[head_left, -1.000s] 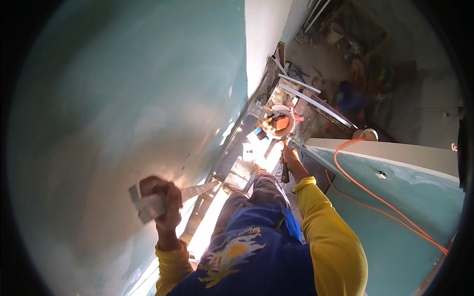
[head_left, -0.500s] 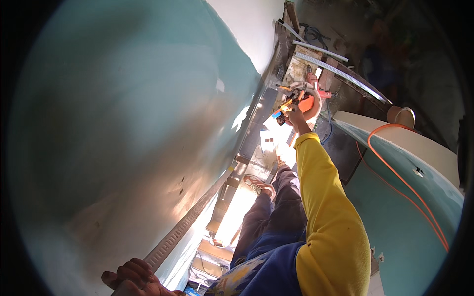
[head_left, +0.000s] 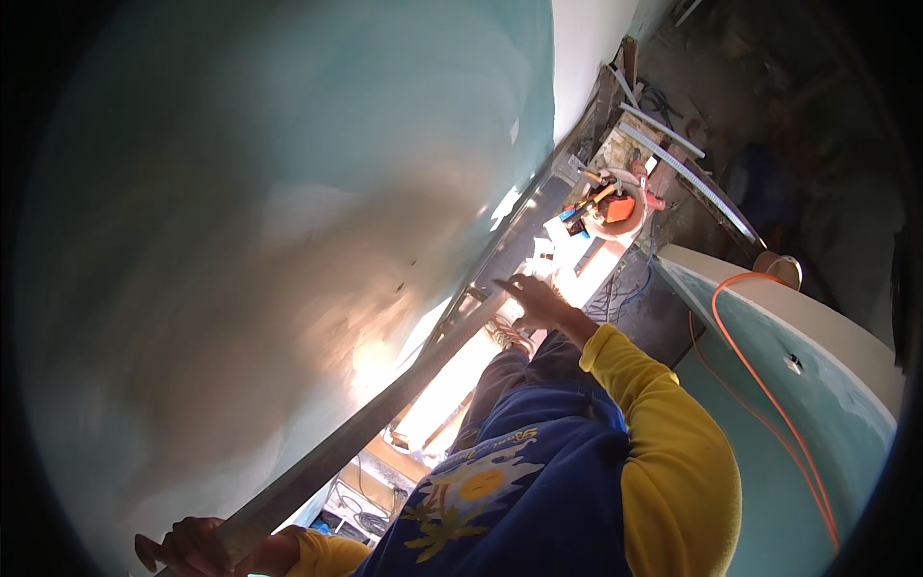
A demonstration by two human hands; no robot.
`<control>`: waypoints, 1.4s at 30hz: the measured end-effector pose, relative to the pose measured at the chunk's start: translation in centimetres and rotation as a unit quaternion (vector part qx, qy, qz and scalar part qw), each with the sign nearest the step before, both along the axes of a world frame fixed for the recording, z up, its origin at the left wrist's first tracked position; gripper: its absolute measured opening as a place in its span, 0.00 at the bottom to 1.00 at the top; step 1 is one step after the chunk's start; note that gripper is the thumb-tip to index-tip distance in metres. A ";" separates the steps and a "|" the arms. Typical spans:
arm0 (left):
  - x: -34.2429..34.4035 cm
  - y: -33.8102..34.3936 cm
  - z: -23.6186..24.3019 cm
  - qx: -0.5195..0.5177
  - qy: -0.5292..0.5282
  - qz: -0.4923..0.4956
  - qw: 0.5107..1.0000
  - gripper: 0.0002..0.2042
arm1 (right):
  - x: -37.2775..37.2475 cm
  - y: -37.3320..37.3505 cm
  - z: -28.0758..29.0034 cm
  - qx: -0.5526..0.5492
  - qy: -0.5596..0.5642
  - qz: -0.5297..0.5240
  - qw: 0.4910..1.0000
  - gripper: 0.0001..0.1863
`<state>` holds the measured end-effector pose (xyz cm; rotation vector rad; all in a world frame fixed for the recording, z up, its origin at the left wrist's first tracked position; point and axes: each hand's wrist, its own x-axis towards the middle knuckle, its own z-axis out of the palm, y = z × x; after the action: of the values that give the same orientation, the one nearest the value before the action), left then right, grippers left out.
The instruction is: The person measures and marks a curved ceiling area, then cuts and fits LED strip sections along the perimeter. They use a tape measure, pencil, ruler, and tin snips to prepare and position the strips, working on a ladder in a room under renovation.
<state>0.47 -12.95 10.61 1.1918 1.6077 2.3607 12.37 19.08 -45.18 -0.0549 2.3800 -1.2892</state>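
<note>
Holding a long grey bar point(head_left: 356, 433) on a slant in front of the body, alongside the teal wall point(head_left: 288, 192). Clamped firmly around its lower end with the fingers of the left hand point(head_left: 197, 548). Reaching to its upper end with the right hand point(head_left: 538, 306), with fingers apart and index stretched out over the tip; cannot tell whether gripping there or only touching. Just below the right fingers, a shoe point(head_left: 510, 337). Beyond those fingers and to the right, a round bucket point(head_left: 635, 229) with an orange piece point(head_left: 618, 209) and hand tools inside, and a red power tool point(head_left: 656, 201) close beside it. Farther beyond the fingers, a pale perforated strip point(head_left: 687, 178). Well to their right, an orange cord point(head_left: 764, 385) hanging in a loop.
</note>
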 end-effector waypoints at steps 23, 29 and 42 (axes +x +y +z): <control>9.2 -21.3 22.5 0.219 0.110 0.442 0.863 0.26 | -4.7 4.6 48.0 0.203 0.812 -0.168 0.521 0.19; 10.5 -29.0 28.8 0.203 0.149 0.496 0.831 0.22 | -8.5 -0.6 61.7 0.211 0.838 -0.229 0.447 0.23; 10.6 -29.0 34.3 0.220 0.196 0.473 0.830 0.23 | -13.7 -2.3 73.4 0.229 0.855 -0.256 0.389 0.18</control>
<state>11.08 -41.98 44.86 1.1433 2.2548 3.4215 -1.29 16.74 28.17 -1.0310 4.7680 -0.1680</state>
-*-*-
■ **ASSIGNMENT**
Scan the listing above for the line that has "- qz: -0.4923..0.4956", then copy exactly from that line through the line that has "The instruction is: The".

■ **SOLUTION BELOW**
  - qz: -0.4923..0.4956
  - qw: 0.5107..1.0000
  - gripper: 0.0002..0.2042
arm1 (right):
  - x: -37.2775..37.2475 cm
  - y: -37.3320..37.3505 cm
  - z: -28.0758..29.0034 cm
  - qx: -0.5526..0.5492
  - qy: -0.5596..0.5642
  - qz: -0.5297..0.5240
  - qw: 0.4910..1.0000
  - gripper: 0.0001..0.1863
`<state>` holds the measured end-effector pose (xyz cm; rotation vector rad; all in a world frame fixed for the recording, z up, its origin at the left wrist's first tracked position; point and axes: each hand's wrist, its own x-axis towards the middle knuckle, its own z-axis out of the palm, y = z × x; after the action: of the values that give the same orientation, the one nearest the value before the action), left then right, grippers left out.
The instruction is: The person measures and marks a curved ceiling area, then cuts and fits LED strip sections along the perimeter. They use a tape measure, pencil, ruler, and tin snips to prepare and position the strips, working on a ladder in a room under renovation.

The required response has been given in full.